_Exercise requirements_
All of the data below needs to be set down once more, exactly as written.

── The data

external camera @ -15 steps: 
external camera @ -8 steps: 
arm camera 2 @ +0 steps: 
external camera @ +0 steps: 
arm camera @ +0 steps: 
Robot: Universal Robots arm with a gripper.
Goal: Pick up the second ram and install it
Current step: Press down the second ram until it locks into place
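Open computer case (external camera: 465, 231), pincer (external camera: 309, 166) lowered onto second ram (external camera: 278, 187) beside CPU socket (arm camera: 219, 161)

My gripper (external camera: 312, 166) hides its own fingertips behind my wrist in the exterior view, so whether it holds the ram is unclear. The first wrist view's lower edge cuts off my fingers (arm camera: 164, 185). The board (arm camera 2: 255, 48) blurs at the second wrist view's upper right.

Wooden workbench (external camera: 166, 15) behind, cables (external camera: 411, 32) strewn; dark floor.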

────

_Exercise answer_
external camera @ -15 steps: 
external camera @ -8 steps: 
arm camera 2 @ +0 steps: 
external camera @ +0 steps: 
arm camera @ +0 steps: 
Robot: Universal Robots arm with a gripper.
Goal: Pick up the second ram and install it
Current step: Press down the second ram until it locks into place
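Open computer case (external camera: 465, 231), pincer (external camera: 309, 166) lowered onto second ram (external camera: 278, 187) beside CPU socket (arm camera: 219, 161)

My gripper (external camera: 312, 166) hides its own fingertips behind my wrist in the exterior view, so whether it holds the ram is unclear. The first wrist view's lower edge cuts off my fingers (arm camera: 164, 185). The board (arm camera 2: 255, 48) blurs at the second wrist view's upper right.

Wooden workbench (external camera: 166, 15) behind, cables (external camera: 411, 32) strewn; dark floor.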

The required output has been given in full.